BEGIN

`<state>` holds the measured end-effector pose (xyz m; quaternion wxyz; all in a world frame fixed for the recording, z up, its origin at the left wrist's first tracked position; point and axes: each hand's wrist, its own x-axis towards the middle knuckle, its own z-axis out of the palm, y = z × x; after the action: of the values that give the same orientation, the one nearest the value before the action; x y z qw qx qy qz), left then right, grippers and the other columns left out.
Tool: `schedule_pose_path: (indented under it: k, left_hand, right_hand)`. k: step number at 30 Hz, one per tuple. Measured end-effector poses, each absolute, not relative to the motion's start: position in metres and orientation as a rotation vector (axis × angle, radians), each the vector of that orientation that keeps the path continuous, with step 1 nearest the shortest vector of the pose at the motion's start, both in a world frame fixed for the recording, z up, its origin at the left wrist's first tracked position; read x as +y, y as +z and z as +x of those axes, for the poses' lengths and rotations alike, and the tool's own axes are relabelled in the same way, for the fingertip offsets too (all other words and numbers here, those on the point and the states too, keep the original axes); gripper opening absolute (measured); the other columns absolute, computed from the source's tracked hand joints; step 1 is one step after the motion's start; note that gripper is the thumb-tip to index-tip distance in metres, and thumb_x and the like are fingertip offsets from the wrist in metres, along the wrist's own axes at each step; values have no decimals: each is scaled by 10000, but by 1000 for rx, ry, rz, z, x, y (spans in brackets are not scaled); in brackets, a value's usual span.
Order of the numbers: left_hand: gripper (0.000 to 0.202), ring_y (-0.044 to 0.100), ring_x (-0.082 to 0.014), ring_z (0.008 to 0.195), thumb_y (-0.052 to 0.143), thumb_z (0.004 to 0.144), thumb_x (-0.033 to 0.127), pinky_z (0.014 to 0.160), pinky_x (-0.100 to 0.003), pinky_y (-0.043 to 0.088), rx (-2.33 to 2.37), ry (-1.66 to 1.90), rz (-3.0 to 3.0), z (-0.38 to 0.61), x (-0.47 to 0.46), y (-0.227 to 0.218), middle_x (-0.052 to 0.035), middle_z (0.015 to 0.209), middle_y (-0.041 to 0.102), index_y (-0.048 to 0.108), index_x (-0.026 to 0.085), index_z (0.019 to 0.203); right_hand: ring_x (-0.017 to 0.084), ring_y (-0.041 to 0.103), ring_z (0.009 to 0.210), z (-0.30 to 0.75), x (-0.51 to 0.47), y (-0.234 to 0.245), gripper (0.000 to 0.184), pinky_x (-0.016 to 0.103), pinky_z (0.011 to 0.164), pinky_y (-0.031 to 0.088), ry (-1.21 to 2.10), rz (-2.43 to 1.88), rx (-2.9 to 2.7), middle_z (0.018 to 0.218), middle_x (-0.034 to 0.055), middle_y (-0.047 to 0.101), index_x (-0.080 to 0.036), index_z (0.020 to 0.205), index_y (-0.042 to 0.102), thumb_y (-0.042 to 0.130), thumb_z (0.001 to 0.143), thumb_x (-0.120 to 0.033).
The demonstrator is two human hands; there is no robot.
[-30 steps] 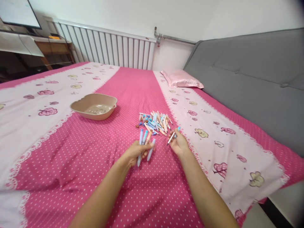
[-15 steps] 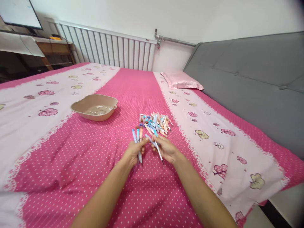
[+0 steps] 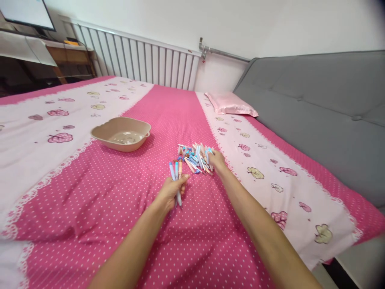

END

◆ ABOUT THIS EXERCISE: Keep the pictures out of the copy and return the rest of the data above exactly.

◆ SOLUTION TO THE PROBLEM:
`<state>` holds the measured end-effector pose (xyz m; quaternion wxyz; all in a world frame fixed for the recording, z up, its origin at the left wrist's first tracked position; point and axes: each hand's wrist, its own x-axis towards the middle knuckle, its own z-axis out of the palm, y = z × x; after the action: of the values that give the same orientation, the one nearest the value before the action; x y z qw qx qy qz), left then right, grippers and the other columns left out.
Tool: `schedule_pose_path: (indented under it: k, left_hand, right_hand)`. k: step number at 30 Hz, one per tuple. Measured end-effector poses, each absolute, not relative to the motion's start: position in metres and orientation as a rotation vector (axis × angle, radians), each the vector of that orientation that keeps the path continuous, with step 1 nearest the shortest vector of the pose at the motion's start, both in a world frame fixed for the recording, z up, its origin at the left wrist's first tracked position; read x as +y, y as +z and z as +x of those axes, for the poses' lengths and rotations alike, and the tool's own axes are relabelled in the same way, for the fingertip offsets too (all other words and numbers here, those on the point and the states too, keep the original axes); gripper opening absolute (measured); the other columns absolute, computed from the source's tracked hand joints; step 1 is one step after the motion's start; note that gripper is the thumb-tip to index-tip distance in metres, and thumb_x and the like are fingertip offsets from the wrist in metres, along the wrist's own axes at each step; values have no decimals: each is scaled by 10000, but by 1000 for rx, ry, rz, z, x, y (spans in brackets are not scaled); in brackets, a value's usual span.
Order of the numbers: left_hand: gripper (0.000 to 0.202), ring_y (-0.044 to 0.100), ring_x (-0.082 to 0.014), ring_z (0.008 to 0.195), thumb_y (-0.052 to 0.143), thumb_z (0.004 to 0.144), thumb_x (-0.033 to 0.127), pinky_z (0.014 to 0.160), pinky_x (-0.100 to 0.003), pinky_y (-0.043 to 0.088), rx (-2.33 to 2.37), ry (-1.66 to 1.90), rz (-3.0 to 3.0), z (-0.38 to 0.61), x (-0.47 to 0.46), y (-0.227 to 0.218), middle_x (-0.052 to 0.035), middle_z (0.015 to 0.209), middle_y (-0.041 to 0.102), index_y (-0.048 to 0.108), index_x (-0.026 to 0.085), index_z (0.019 to 0.203); right_hand: ring_x (-0.017 to 0.084), ring_y (-0.041 to 0.103), ring_z (0.009 to 0.210), z (-0.30 to 0.75), x (-0.51 to 0.47), y (-0.234 to 0.245), gripper (0.000 to 0.184), pinky_x (-0.016 to 0.103), pinky_z (0.011 to 0.164), pinky_y (-0.031 to 0.088), ry (-1.21 to 2.10), rz (-2.43 to 1.88), rx (-2.9 to 2.7), middle_z (0.018 to 0.218), middle_x (-0.034 to 0.055), middle_y (-0.047 to 0.101), index_x (-0.080 to 0.036), index_z (0.020 to 0.205), index_y (-0.042 to 0.102), thumb_y (-0.042 to 0.130), thumb_z (0.001 to 0.143), thumb_x (-0.120 to 0.033).
The demonstrator is two human hands; there is no robot.
[-30 steps] 
[-15 steps] 
[+0 steps] 

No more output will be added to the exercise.